The city is relatively safe but never forget to lock your cars' doors and don't test people's honesty by leaving expensive items like laptops or mobile phones inside your car for everyone to see. Also make the habit of not carry with you all your cash and credit cards. 

As for the heat... yeah... is going to be bad  Be prepared for a hefty electricity bill during the summer months.

Would have been able to help with the friends part if I was still there  I'm actually very jealous as I'm feeling a bit homesick at the moment, even that I've just been there a month ago!

One word of caution, the traffic might be a nightmare as (not sure if anyone mentioned this to you) there were some massive floodings on the Rio Santa Catarina back in June and that wiped out the two main roads in the city. So if you experience bad traffic must be due to that and I'm sure is only temporary.

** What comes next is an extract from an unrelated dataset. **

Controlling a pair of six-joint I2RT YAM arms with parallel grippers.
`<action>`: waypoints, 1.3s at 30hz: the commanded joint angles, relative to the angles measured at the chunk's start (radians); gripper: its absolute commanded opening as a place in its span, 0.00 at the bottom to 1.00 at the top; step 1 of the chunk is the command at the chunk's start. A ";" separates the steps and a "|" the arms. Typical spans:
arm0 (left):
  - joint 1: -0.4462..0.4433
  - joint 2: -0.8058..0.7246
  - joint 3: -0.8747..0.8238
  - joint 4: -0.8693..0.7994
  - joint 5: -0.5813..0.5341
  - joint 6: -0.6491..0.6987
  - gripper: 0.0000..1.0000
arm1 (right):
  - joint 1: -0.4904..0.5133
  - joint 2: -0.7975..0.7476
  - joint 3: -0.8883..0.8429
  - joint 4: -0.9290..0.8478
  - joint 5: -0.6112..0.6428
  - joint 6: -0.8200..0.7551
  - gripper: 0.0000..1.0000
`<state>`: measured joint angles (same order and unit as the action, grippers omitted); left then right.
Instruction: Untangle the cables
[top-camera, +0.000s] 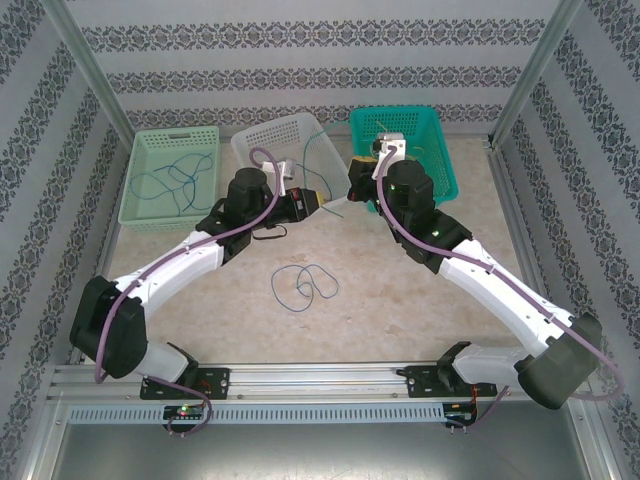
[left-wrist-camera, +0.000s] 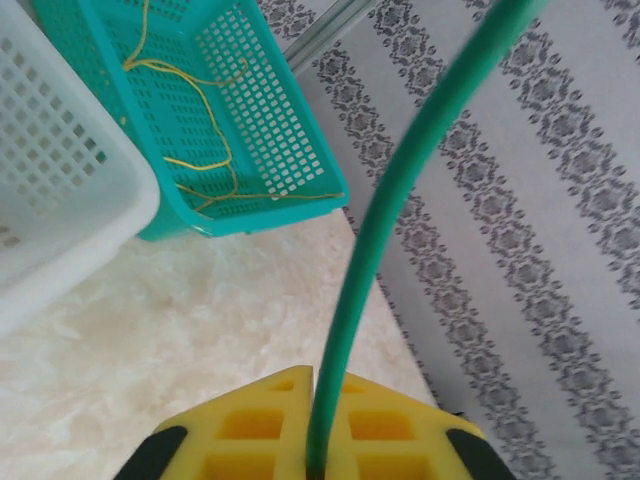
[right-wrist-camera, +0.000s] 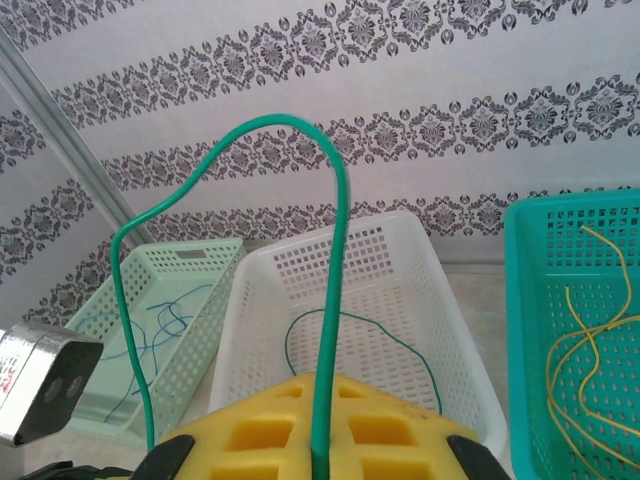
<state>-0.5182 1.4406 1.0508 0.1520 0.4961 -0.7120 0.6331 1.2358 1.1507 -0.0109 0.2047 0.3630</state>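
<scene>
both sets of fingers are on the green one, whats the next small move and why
Probably lower the green cable into the white basket and let go. The left gripper and right gripper are both shut on it, it arches between them, and that basket already holds a second green cable.
</scene>
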 joint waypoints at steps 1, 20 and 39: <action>-0.012 -0.044 0.052 -0.158 -0.055 0.149 0.00 | 0.011 -0.028 0.006 -0.011 -0.015 -0.047 0.00; -0.010 -0.028 0.239 -0.847 -0.656 0.870 0.00 | -0.100 -0.113 0.090 -0.645 -0.458 -0.429 0.00; -0.015 -0.120 0.063 -0.670 -1.070 1.348 0.00 | -0.087 -0.102 0.070 -0.895 -0.496 -0.618 0.00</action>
<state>-0.5350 1.3643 1.1313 -0.5648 -0.4847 0.5350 0.5411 1.1496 1.2129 -0.8310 -0.3275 -0.1921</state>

Whereabouts will you be staying? If you need recomendations of areas to live at just let me know (PM as I rarely check the Mexico forum - but can be found on the Dubai one!)

Good luck,

Izzy


----------



## ivilin (Aug 13, 2009)

Hi! we just moved from France like 2 moths ago, and we are still adjusting to the traffic here!!! but people here is great, you will find wonderful friends, a lot of people speak english too, since education here in Mty is pretty much bilingual and the TEC (major university) is very much in english too...lots of well educated people but a LOT of classes difference...it seems like there is no middle class just rich and very poor! so be ready for that. And yes since we arrived they don't stop talking about how insecure is becoming so be ready for that too..it seems like unfurtunately is NEW too for the REGIOS, and of course they are shock by all the crimes happening, OH! by the way my sis lives in Leeds too! don''t hesitate to contact us if you want to hang out with us! enjoy!!!!


----------



## Jessica-Mty (Sep 26, 2010)

heya, I'm English too. I would try to PM both of you but i only joined this site about ten minutes ago and I havent worked out how to do it!
I have a small pile of English books...don;t suppose either of you have any to swap do you?! I'm guessing you've kind of worked out how things are now since you've been here a month... how are things going for you?


----------



## RVGRINGO (May 16, 2007)

Welcome, Jessica. You will earn the PM privilege after you've been on the forum just a bit longer and have made more posts. Meanwhile, enjoy your exchanges with other members and your stay in Monterrey.


----------